Distributed Log File Automated Archive System
This week, we will introduce the automated compute cluster nodes' log automated archive system project and FTP Communication utility library module.
Program Design Purpose: This project aims to create an FTP server & client lib program for file transfer and a files management system for log data synchronization. We will develop an automated log file archive system that regularly collects newly generated log files from multiple nodes in a computer cluster and saves them on a central log file historian server. Additionally, a web interface will be provided on the log file historian server to allow users to access and review the archived logs.

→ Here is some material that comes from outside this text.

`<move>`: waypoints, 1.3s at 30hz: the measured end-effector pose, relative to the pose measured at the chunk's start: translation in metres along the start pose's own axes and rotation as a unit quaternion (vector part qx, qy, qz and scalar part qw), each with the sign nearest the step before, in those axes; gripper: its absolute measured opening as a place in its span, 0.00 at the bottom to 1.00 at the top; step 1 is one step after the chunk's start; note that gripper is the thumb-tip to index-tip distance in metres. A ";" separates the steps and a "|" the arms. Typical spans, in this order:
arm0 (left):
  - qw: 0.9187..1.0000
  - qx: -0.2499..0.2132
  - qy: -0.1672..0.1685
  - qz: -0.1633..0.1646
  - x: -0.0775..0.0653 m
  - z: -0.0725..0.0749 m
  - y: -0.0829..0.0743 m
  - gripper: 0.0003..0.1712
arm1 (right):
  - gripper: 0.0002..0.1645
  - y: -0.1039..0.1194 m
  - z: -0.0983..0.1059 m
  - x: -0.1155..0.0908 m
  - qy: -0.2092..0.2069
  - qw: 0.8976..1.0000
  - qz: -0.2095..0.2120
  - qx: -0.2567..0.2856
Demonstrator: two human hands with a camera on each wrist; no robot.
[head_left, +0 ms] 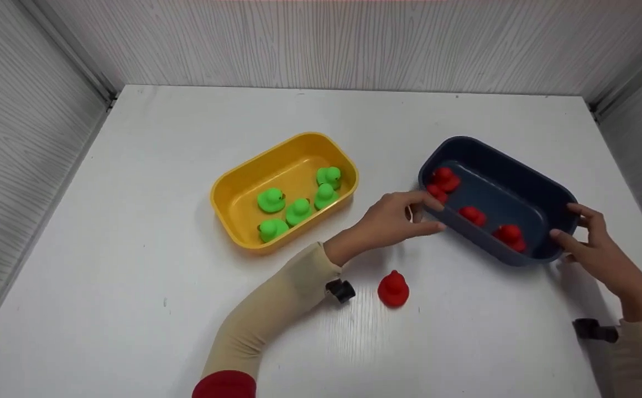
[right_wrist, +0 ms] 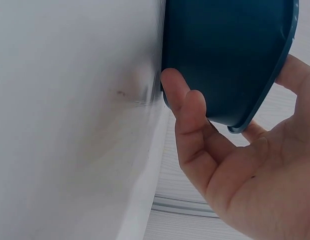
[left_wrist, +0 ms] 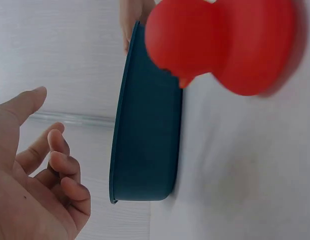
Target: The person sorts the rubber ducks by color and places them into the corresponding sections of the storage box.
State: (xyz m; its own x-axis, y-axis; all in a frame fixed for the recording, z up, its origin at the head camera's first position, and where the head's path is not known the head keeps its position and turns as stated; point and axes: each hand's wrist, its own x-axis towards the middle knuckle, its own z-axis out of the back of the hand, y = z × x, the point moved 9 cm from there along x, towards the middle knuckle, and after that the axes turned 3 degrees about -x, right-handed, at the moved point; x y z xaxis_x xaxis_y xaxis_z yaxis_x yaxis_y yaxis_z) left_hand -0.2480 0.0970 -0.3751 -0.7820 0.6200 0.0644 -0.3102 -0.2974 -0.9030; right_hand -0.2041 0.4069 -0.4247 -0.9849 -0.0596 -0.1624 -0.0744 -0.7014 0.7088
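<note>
My right hand (head_left: pixel 600 251) grips the right end of a dark blue bin (head_left: pixel 506 190), thumb over the rim and fingers against the outer wall. Several red rubber ducks (head_left: pixel 509 237) lie along the bin's near and left sides. At that bin's near-left edge is my left hand (head_left: pixel 387 221), thumb and fingers apart with nothing between them; the left wrist view shows its palm and loosely bent fingers (left_wrist: pixel 69 165). A single red duck (head_left: pixel 393 290) sits on the table below the left hand, and it looms large in the left wrist view.
To the left of the left hand stands a yellow bin (head_left: pixel 254 171) with several green rubber ducks (head_left: pixel 299 211) in it. Both bins rest on a white table (head_left: pixel 132 221), with pale wood-grain panels (head_left: pixel 354 44) rising at its back and sides.
</note>
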 end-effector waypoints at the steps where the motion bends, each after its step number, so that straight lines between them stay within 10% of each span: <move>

To check the system usage demo, please refer to this video:
# Created: 2024/07/23
# Version: v_0.1.2
# Copyright: Copyright (c) 2024 LiuYuancheng
# License: MIT License
Introduction
Often, there is a need to continuously collect program log files from numerous servers for big data analysis, system operation monitoring, or threat detection. This project will create an automated log file archiver, which can synchronize specific log storage on nodes with a central log storage server. Additionally, it provides a web interface for users to check and download log files from the web archive server. The project includes three components:
-
FTP Communication Library
-
Log Archive Agent : An agent program running on the nodes in the compute cluster to regularly check the log data status and upload newly generated log files to the log archive server with the FTP client.
-
Log Archive Server: A service program running on the log database server to maintain several file structure trees identical to those on the client nodes, save the log files, and provide a web interface for users to search and view the logs.
The system work flow diagram is shown below:
To check the system usage demo, please refer to this video: https://youtu.be/5sTpMhQzxgU?si=slUAC8F-jJRHXE_M
System Design
In this section, we will introduce the main features, detailed design of each module and the function of sub-modules based on the workflow diagram shown in the introduction section.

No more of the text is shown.